*** Begin section ***

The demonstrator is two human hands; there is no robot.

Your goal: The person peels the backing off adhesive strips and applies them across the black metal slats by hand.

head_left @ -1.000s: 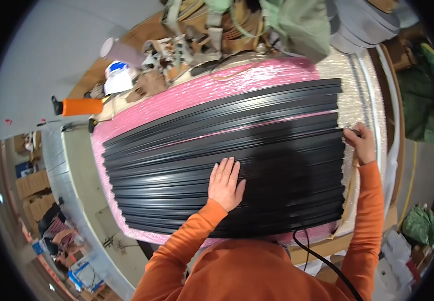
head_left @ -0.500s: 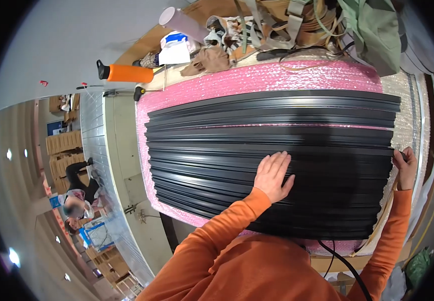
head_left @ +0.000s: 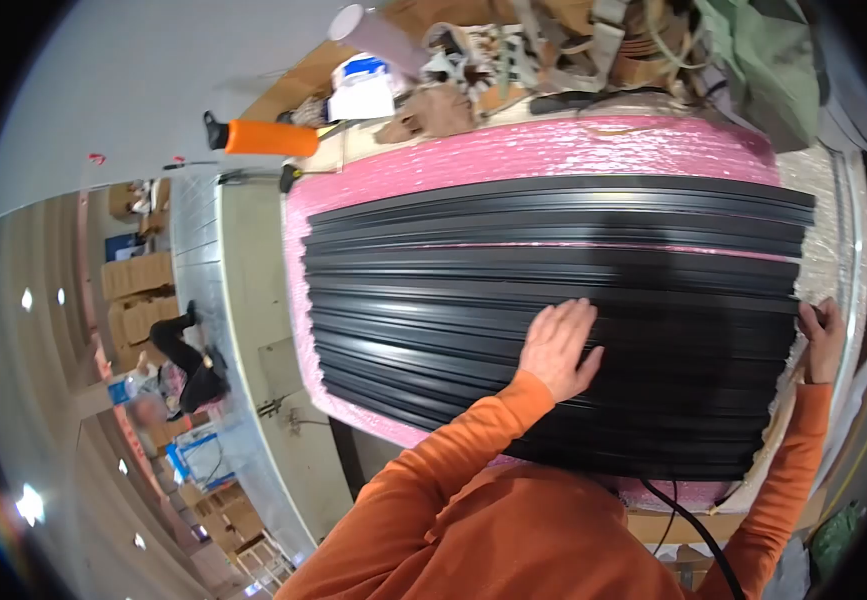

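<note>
Long black ribbed strips (head_left: 423, 310) lie side by side on pink bubble wrap (head_left: 513, 150). My left hand (head_left: 560, 350) rests palm down on the strips near the middle, fingers stretched out and the thumb apart. At the strips' right end is my right hand (head_left: 821, 340), its thumb and fingers drawn together beside the strip edge. What sits between those fingertips, if anything, is too small and dark to make out. A narrow pink gap shows between the far strips and the nearer ones.
Along the far side are an orange bottle (head_left: 273, 138), a pale tumbler (head_left: 378, 38), a brown cloth (head_left: 428, 115), straps and a green bag (head_left: 758, 70). A black cable (head_left: 693, 528) hangs by my body. Another person (head_left: 188, 370) is away to the left, near cardboard boxes (head_left: 138, 275).
The view has shifted slightly, so the table contents appear a little further right. My left hand stays flat on the strips, and my right hand remains at their right end.
</note>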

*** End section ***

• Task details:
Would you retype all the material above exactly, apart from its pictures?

• Exercise result:
The demonstrator is two human hands; there is no robot.

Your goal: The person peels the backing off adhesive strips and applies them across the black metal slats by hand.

head_left @ -1.000s: 
head_left @ -0.500s: 
head_left @ +0.000s: 

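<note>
Long black ribbed strips (head_left: 423, 310) lie side by side on pink bubble wrap (head_left: 513, 150). My left hand (head_left: 560, 350) rests palm down on the strips near the middle, fingers stretched out and the thumb apart. At the strips' right end is my right hand (head_left: 821, 340), its thumb and fingers drawn together beside the strip edge. What sits between those fingertips, if anything, is too small and dark to make out. A narrow pink gap shows between the far strips and the nearer ones.
Along the far side are an orange bottle (head_left: 273, 138), a pale tumbler (head_left: 378, 38), a brown cloth (head_left: 428, 115), straps and a green bag (head_left: 758, 70). A black cable (head_left: 693, 528) hangs by my body. Another person (head_left: 188, 370) is away to the left, near cardboard boxes (head_left: 138, 275).
The view has shifted slightly, so the table contents appear a little further right. My left hand stays flat on the strips, and my right hand remains at their right end.
</note>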

No more work remains for this exercise.